§ Work instruction
Every line holding the string "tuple" should be copied from the listing.

§ Records to use
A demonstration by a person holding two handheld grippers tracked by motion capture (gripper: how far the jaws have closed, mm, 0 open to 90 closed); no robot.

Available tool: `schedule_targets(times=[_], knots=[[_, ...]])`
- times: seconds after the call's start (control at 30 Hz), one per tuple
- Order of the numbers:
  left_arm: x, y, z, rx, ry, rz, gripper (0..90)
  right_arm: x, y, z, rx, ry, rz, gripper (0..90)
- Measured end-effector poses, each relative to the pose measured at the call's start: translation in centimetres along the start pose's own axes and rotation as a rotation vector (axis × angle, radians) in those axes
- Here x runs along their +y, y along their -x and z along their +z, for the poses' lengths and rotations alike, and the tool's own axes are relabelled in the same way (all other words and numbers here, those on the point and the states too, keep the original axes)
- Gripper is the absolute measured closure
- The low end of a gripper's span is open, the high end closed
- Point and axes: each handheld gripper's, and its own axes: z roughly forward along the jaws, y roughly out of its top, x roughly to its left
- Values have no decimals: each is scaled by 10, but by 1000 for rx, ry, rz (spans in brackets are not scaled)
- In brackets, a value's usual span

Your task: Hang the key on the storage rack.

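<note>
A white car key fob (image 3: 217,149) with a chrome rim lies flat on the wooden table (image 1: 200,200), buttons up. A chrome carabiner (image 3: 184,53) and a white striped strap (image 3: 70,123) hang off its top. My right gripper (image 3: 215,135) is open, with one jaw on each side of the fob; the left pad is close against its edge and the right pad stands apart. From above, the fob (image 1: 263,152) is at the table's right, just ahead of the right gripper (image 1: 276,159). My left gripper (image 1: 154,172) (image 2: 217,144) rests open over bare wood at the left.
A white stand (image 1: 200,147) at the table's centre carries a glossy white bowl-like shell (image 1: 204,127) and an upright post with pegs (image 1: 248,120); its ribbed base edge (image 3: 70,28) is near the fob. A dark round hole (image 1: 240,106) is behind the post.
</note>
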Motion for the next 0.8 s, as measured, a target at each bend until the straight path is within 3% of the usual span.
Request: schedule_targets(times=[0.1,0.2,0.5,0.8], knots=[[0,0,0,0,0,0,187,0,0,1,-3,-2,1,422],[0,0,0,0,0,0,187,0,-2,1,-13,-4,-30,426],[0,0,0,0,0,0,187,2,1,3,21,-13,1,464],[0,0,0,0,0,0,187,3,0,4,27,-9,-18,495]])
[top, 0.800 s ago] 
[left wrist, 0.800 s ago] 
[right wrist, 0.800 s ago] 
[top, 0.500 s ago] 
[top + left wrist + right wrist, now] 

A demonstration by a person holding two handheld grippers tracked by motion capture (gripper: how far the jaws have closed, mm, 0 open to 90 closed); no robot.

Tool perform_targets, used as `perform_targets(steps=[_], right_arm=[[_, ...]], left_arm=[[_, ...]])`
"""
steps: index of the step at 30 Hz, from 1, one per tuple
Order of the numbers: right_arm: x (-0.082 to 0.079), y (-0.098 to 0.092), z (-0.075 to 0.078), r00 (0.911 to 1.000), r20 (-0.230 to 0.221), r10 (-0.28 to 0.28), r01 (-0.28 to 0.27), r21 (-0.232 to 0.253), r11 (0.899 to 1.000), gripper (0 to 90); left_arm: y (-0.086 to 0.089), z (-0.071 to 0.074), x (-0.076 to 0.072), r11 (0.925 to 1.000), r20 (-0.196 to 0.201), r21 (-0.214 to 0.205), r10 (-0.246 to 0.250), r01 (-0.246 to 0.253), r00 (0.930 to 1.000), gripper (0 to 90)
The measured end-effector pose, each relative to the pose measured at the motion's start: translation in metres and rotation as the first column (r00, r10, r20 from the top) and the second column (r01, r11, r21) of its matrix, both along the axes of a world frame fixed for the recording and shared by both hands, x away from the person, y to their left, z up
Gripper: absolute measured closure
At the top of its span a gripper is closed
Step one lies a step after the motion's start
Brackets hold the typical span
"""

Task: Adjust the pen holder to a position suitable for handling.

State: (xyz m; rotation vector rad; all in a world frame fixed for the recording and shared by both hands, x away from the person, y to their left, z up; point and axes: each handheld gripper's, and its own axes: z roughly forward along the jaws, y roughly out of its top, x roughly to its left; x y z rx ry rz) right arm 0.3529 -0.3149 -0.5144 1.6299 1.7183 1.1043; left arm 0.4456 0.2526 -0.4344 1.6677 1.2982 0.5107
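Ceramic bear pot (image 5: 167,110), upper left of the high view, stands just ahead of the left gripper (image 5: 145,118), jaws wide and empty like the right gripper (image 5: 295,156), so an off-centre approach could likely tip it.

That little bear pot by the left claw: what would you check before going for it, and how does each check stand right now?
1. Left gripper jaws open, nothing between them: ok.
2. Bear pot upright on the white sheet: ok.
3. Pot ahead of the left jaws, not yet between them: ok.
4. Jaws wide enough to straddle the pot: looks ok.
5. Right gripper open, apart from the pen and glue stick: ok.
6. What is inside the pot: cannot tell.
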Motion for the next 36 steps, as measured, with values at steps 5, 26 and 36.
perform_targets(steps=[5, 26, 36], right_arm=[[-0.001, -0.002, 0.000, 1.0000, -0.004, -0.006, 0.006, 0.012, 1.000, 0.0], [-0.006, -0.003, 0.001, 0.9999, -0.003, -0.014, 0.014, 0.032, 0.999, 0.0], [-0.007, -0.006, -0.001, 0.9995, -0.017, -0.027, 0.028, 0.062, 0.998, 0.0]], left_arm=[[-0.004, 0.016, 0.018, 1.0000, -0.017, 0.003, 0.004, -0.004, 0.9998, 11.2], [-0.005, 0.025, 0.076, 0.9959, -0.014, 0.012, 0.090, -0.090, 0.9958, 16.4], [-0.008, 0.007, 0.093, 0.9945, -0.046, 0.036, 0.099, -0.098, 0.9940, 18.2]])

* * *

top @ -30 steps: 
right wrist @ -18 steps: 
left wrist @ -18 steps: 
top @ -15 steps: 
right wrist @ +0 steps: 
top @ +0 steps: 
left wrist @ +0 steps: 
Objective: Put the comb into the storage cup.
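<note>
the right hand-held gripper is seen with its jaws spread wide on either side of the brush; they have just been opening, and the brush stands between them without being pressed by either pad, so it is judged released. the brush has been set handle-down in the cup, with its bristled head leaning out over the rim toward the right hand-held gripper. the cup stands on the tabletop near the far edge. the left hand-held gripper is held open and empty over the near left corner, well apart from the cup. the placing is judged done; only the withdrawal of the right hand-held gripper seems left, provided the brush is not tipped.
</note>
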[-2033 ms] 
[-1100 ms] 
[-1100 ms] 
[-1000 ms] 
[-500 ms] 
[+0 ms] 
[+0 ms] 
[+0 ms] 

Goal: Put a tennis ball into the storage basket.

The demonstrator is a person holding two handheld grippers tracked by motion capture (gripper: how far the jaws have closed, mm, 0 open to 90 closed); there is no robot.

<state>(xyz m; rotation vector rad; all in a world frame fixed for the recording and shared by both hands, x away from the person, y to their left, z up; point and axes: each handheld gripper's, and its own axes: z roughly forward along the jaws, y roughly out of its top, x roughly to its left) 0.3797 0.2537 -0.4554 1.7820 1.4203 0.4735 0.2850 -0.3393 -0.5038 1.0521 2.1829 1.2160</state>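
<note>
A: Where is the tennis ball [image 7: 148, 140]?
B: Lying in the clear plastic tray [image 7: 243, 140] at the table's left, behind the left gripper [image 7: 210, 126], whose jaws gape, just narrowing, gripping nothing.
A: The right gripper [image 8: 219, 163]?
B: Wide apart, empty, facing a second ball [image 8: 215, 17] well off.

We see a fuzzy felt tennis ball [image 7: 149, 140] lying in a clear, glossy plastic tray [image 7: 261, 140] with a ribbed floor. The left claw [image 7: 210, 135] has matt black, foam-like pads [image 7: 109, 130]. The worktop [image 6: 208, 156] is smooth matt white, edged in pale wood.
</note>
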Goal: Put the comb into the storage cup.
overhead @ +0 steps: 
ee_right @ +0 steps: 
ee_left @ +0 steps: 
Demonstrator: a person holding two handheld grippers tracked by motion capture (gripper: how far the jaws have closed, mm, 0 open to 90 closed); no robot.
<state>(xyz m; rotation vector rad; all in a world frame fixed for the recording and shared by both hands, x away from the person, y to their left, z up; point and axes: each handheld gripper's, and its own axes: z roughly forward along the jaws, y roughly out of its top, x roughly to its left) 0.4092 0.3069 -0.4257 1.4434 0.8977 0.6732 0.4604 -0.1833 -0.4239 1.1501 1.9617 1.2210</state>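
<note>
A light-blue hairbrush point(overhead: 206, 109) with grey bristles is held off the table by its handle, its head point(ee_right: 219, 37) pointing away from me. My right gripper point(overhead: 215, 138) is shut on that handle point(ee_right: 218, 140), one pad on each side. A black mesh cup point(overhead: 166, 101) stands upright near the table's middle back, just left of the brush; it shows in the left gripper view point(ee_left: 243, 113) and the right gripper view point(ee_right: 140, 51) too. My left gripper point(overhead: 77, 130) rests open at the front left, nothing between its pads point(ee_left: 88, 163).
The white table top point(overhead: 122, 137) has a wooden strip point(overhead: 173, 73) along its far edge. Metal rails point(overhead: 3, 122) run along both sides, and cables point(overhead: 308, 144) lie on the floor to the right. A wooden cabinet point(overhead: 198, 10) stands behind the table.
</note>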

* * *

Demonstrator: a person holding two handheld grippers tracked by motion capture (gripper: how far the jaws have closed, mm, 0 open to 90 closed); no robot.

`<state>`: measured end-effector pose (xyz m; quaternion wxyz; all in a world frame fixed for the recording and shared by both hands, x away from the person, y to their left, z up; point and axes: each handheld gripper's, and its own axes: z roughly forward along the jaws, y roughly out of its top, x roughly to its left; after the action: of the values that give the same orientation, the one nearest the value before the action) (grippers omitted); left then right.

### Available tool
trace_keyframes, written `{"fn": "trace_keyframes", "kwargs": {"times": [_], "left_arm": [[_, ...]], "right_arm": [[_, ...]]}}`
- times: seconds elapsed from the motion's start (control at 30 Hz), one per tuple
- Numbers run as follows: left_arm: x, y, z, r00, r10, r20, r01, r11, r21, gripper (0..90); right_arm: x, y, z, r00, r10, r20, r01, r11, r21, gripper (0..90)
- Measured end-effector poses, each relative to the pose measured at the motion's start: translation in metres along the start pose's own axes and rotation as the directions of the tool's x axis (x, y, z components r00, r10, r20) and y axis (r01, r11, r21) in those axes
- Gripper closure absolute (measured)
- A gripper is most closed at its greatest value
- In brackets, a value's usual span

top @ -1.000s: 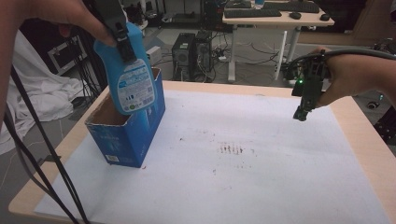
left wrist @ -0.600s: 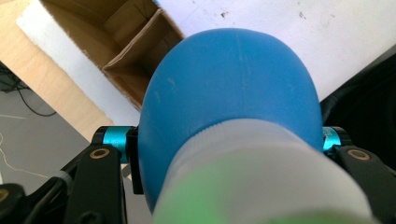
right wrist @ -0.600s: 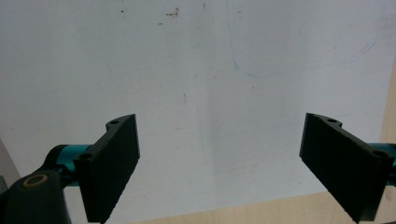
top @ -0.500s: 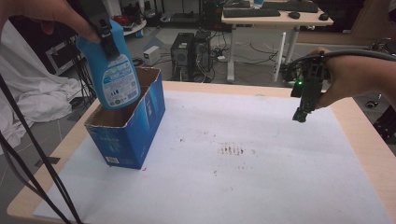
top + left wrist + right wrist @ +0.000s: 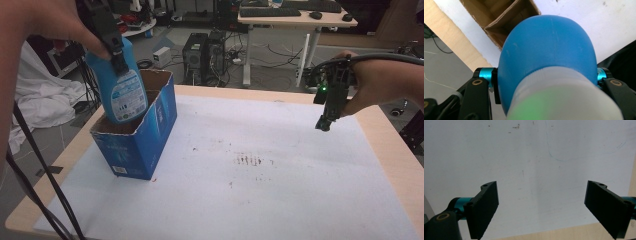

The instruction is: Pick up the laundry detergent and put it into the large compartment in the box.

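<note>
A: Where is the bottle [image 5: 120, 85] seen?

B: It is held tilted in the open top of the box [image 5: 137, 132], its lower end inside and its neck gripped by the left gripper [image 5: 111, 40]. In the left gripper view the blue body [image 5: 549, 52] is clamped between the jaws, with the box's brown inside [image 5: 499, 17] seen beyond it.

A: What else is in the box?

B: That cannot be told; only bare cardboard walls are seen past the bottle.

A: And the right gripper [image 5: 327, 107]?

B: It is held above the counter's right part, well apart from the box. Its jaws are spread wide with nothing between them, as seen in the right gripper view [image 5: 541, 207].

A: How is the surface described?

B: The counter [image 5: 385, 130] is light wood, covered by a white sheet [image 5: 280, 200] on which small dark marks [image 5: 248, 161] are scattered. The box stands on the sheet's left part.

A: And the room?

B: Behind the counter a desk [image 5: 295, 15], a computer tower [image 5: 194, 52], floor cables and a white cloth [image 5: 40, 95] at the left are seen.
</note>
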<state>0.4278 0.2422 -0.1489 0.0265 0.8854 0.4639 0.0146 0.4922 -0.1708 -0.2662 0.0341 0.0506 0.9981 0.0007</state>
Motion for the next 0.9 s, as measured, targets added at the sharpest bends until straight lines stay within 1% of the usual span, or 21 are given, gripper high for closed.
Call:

§ Solution to the problem
- times: seconds after the call's start (control at 30 Hz), one per tuple
steps: index of the step at 30 Hz, from 1, one per tuple
- times: seconds elapsed from the motion's start (control at 30 Hz), one per tuple

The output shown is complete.